[[ Available data, beginning ]]
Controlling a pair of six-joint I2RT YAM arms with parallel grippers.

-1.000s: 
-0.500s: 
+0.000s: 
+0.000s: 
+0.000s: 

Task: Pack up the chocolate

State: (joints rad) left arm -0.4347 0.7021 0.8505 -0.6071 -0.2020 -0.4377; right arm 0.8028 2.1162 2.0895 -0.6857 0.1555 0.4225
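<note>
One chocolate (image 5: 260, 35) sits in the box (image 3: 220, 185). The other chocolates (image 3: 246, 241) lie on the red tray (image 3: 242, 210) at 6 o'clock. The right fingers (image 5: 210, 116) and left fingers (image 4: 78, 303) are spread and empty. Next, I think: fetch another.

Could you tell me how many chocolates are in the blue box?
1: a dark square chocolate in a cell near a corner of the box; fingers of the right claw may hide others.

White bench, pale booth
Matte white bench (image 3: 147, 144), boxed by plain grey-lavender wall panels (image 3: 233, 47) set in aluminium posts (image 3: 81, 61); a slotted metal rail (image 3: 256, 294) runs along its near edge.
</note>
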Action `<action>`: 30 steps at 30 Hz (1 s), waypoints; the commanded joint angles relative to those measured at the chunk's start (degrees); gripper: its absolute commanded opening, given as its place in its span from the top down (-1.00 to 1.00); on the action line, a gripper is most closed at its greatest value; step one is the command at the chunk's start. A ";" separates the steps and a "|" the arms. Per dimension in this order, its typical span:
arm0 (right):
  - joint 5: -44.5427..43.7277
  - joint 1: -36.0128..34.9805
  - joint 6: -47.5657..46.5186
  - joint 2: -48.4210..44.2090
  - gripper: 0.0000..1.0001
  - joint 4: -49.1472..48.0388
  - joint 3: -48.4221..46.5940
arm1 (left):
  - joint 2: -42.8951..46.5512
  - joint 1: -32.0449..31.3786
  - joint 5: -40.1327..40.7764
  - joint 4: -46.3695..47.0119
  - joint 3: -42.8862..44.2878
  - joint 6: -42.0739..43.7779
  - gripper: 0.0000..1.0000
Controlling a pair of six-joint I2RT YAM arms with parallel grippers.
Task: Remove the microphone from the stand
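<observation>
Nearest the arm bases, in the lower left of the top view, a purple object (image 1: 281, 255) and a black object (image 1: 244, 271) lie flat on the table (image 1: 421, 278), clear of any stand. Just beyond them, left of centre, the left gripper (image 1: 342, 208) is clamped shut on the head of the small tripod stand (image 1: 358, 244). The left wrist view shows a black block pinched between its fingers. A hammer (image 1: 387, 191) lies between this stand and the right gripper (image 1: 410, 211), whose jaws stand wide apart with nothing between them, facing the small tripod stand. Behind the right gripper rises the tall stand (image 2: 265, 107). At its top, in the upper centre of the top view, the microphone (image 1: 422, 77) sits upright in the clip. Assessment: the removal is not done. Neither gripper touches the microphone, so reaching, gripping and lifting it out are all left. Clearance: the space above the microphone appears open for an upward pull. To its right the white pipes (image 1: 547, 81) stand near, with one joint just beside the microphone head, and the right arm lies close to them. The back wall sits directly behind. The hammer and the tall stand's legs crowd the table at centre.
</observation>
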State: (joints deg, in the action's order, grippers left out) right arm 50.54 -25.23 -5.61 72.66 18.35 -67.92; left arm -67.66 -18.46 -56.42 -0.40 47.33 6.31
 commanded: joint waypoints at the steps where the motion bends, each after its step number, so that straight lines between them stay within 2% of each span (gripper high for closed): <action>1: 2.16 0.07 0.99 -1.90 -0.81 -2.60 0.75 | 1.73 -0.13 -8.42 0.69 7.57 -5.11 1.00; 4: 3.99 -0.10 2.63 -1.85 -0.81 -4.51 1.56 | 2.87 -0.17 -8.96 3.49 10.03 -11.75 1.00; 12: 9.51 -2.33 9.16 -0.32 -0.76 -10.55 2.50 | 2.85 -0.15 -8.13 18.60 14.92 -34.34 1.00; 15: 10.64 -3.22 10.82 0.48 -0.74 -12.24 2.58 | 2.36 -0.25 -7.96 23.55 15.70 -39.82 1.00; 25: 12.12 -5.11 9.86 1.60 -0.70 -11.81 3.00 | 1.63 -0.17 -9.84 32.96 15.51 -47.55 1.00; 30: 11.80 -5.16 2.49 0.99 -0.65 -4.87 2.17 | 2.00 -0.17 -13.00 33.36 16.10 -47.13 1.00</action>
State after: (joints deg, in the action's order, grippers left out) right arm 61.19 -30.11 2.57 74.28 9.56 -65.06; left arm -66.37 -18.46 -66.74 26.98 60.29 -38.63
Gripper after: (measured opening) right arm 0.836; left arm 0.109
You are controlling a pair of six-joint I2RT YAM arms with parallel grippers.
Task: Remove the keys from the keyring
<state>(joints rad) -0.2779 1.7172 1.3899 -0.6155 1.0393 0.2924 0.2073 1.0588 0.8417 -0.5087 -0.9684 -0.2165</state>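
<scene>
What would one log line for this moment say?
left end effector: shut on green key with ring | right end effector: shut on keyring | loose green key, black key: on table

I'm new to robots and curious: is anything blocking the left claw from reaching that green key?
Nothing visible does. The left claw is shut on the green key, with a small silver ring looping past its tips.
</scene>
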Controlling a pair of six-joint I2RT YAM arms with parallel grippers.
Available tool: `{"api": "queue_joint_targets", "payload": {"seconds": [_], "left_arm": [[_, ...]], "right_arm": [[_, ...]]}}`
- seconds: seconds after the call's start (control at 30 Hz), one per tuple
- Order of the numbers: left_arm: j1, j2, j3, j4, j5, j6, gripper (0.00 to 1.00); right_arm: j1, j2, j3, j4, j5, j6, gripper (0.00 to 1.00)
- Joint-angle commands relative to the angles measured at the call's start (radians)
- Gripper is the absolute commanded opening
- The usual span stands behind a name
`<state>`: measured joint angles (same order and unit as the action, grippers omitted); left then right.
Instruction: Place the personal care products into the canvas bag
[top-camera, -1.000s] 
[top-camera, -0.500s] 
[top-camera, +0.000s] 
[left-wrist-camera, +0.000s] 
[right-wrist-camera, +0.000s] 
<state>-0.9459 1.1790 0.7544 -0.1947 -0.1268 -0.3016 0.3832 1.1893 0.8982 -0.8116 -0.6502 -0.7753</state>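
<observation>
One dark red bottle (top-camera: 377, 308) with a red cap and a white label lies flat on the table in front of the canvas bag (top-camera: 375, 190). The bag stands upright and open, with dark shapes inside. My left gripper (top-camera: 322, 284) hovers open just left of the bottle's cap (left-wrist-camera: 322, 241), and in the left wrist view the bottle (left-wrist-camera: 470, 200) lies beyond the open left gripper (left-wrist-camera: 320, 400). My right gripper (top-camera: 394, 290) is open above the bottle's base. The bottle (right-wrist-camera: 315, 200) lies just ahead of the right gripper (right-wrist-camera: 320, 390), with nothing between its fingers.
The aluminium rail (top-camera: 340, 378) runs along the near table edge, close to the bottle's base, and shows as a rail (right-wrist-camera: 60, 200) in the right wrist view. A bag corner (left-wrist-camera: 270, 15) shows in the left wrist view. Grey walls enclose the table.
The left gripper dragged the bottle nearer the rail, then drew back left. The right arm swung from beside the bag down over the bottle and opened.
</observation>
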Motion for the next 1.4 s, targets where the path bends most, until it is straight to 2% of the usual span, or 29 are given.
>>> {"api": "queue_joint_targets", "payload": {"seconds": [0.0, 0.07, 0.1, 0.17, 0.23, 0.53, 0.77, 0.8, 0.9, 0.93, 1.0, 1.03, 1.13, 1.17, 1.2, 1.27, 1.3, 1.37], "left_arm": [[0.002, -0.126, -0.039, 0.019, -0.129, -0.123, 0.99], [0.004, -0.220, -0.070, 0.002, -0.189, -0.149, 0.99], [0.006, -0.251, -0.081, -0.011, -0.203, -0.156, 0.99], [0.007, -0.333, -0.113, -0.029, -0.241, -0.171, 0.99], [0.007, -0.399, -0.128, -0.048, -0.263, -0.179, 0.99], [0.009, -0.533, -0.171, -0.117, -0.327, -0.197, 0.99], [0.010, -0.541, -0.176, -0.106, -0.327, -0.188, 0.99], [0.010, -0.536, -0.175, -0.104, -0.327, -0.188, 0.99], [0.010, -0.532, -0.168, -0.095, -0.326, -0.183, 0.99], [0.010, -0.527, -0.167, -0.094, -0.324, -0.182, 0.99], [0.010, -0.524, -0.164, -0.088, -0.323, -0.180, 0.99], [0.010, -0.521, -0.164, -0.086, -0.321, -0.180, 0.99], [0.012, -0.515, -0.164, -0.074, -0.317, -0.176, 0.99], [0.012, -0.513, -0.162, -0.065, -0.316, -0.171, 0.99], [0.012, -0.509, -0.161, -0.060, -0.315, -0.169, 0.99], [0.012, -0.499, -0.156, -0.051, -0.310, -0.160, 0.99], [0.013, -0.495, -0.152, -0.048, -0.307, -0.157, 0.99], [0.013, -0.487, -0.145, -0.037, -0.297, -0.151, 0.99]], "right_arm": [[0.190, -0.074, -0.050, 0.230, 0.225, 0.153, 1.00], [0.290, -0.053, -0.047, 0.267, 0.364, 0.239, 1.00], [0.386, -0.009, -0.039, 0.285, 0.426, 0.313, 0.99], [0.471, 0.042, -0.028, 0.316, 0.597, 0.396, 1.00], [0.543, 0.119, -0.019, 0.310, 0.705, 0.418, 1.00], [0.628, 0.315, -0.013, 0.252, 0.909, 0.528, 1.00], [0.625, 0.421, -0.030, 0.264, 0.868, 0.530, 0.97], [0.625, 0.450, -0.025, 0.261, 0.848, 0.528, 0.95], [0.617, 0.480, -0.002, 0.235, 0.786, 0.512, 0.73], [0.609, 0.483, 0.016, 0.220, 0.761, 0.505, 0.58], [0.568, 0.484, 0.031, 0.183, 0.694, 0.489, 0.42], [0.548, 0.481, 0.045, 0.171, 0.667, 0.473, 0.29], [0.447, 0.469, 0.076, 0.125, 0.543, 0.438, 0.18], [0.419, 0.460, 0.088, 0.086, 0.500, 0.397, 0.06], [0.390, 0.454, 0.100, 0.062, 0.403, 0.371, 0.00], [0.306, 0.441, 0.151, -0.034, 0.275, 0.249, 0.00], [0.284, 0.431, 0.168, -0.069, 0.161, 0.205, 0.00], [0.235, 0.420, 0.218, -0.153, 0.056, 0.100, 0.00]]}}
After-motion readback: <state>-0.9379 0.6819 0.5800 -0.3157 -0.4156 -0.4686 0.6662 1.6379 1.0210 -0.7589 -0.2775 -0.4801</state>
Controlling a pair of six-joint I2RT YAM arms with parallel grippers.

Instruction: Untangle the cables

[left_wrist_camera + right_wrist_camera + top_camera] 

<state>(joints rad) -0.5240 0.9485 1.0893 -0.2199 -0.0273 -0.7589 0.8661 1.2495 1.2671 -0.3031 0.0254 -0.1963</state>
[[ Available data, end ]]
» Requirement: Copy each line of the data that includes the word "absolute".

» Task solution:
Action `<action>`: 30 steps at 30 Hz (1 s), waypoints; the commanded joint angles relative to those measured at the chunk's start (degrees); gripper: its absolute commanded opening, given as its place in its span from the top down (-1.00 to 1.00); on the action line, a gripper is most closed at its greatest value; step one is the command at the chunk's start. A ";" separates the steps and a "|" the arms. Per dimension in this order, its typical span:
- Gripper is the absolute commanded opening

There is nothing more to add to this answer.